## Assigned task:
Use the entries below to count the lines that hold the word "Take"; answer with the number only.

## Listed records:
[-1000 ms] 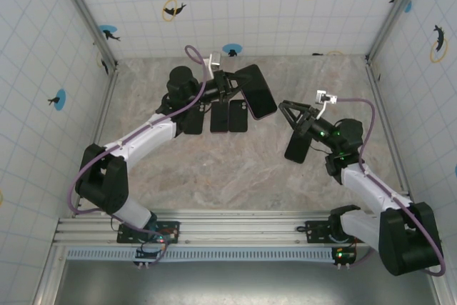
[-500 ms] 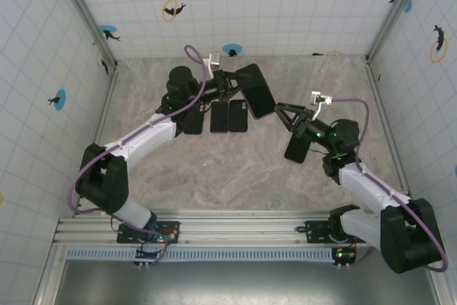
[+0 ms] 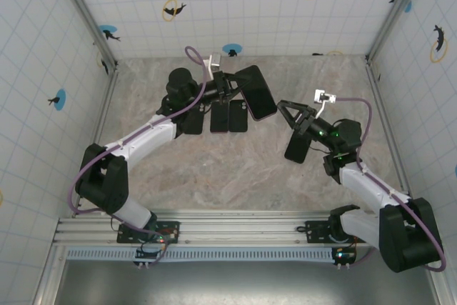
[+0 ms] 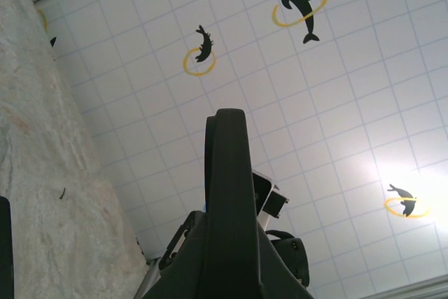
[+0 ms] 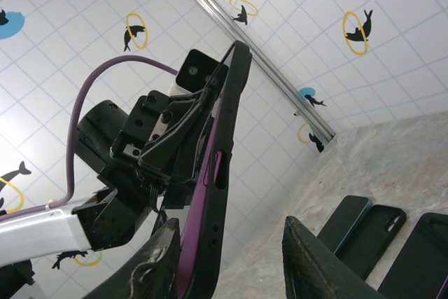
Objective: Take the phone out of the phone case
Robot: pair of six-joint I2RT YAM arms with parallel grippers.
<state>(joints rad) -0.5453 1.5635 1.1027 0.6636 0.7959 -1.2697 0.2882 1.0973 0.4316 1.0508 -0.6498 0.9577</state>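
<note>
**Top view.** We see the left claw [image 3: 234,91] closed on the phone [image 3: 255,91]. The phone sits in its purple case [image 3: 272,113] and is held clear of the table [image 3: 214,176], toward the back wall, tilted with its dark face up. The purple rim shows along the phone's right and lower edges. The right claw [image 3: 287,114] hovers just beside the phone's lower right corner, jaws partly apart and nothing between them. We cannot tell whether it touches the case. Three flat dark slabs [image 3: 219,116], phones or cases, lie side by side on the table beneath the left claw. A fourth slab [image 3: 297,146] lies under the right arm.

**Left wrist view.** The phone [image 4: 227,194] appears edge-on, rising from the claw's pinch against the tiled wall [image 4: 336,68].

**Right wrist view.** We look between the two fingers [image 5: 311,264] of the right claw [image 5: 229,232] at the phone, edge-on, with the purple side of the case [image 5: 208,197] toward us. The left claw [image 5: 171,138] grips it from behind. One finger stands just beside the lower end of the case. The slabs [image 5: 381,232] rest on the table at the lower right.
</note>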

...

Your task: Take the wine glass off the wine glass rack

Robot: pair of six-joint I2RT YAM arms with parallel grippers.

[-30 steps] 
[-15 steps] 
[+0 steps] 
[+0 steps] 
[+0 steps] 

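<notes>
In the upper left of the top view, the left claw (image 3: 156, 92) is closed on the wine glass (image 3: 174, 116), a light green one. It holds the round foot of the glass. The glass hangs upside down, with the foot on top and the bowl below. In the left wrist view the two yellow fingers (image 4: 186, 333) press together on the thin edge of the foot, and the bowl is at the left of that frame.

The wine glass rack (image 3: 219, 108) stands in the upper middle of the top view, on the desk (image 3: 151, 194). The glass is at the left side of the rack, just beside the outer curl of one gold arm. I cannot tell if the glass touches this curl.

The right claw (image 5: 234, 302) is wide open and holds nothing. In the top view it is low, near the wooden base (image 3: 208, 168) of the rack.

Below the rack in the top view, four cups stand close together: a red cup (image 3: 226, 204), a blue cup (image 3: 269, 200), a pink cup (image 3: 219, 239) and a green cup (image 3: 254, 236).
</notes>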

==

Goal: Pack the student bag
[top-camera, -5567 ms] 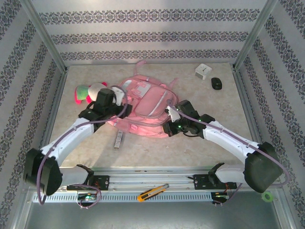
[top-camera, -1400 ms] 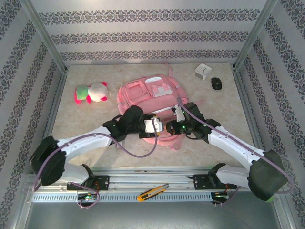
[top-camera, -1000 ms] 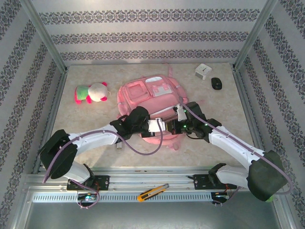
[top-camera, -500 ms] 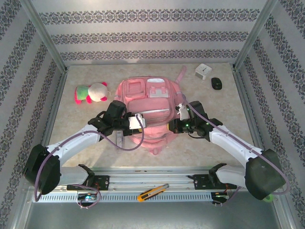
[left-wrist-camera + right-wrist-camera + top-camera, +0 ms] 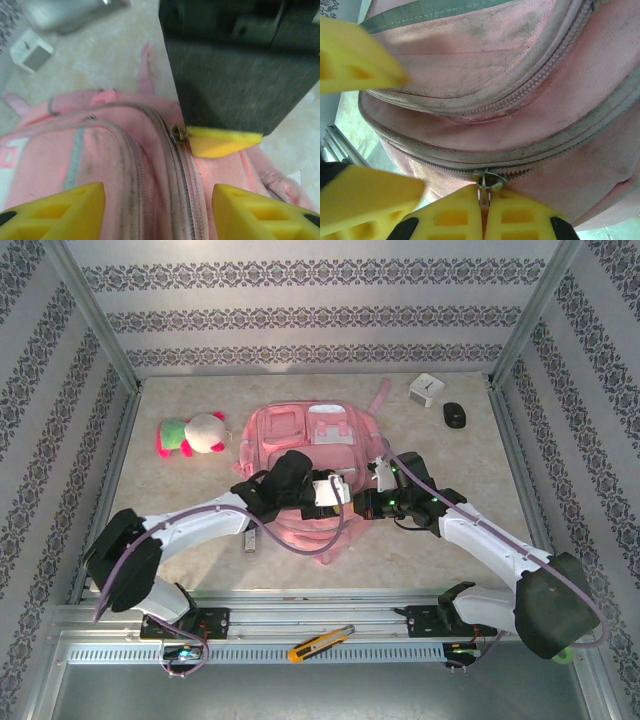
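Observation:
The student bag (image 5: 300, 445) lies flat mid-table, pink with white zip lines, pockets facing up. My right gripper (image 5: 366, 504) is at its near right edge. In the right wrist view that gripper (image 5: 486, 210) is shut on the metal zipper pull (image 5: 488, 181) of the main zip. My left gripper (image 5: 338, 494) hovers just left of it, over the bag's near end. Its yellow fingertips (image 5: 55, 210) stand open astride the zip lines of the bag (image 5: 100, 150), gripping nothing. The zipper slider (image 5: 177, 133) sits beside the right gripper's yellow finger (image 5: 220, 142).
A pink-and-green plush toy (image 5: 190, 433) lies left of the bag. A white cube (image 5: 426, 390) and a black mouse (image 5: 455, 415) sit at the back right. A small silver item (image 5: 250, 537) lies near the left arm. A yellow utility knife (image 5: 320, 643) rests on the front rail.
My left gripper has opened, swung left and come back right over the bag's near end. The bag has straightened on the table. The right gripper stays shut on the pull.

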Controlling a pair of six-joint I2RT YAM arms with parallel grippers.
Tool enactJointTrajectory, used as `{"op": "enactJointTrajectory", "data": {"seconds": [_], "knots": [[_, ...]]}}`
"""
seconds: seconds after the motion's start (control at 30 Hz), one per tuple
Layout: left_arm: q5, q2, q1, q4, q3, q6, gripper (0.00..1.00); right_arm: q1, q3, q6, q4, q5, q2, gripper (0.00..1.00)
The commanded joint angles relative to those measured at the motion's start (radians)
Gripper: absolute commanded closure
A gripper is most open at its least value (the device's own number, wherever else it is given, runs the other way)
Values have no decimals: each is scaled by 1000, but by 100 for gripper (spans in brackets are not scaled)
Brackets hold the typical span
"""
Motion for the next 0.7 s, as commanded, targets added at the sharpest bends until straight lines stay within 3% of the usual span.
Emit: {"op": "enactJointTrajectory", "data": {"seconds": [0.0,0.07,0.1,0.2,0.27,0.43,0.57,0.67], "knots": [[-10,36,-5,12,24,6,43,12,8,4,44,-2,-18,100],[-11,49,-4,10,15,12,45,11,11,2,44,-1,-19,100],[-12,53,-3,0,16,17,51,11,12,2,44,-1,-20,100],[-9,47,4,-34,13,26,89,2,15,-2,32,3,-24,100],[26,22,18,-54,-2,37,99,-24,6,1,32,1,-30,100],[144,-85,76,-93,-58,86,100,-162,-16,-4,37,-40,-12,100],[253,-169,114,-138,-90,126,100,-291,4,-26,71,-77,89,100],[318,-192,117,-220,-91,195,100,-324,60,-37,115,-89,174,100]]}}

## Expected answer:
2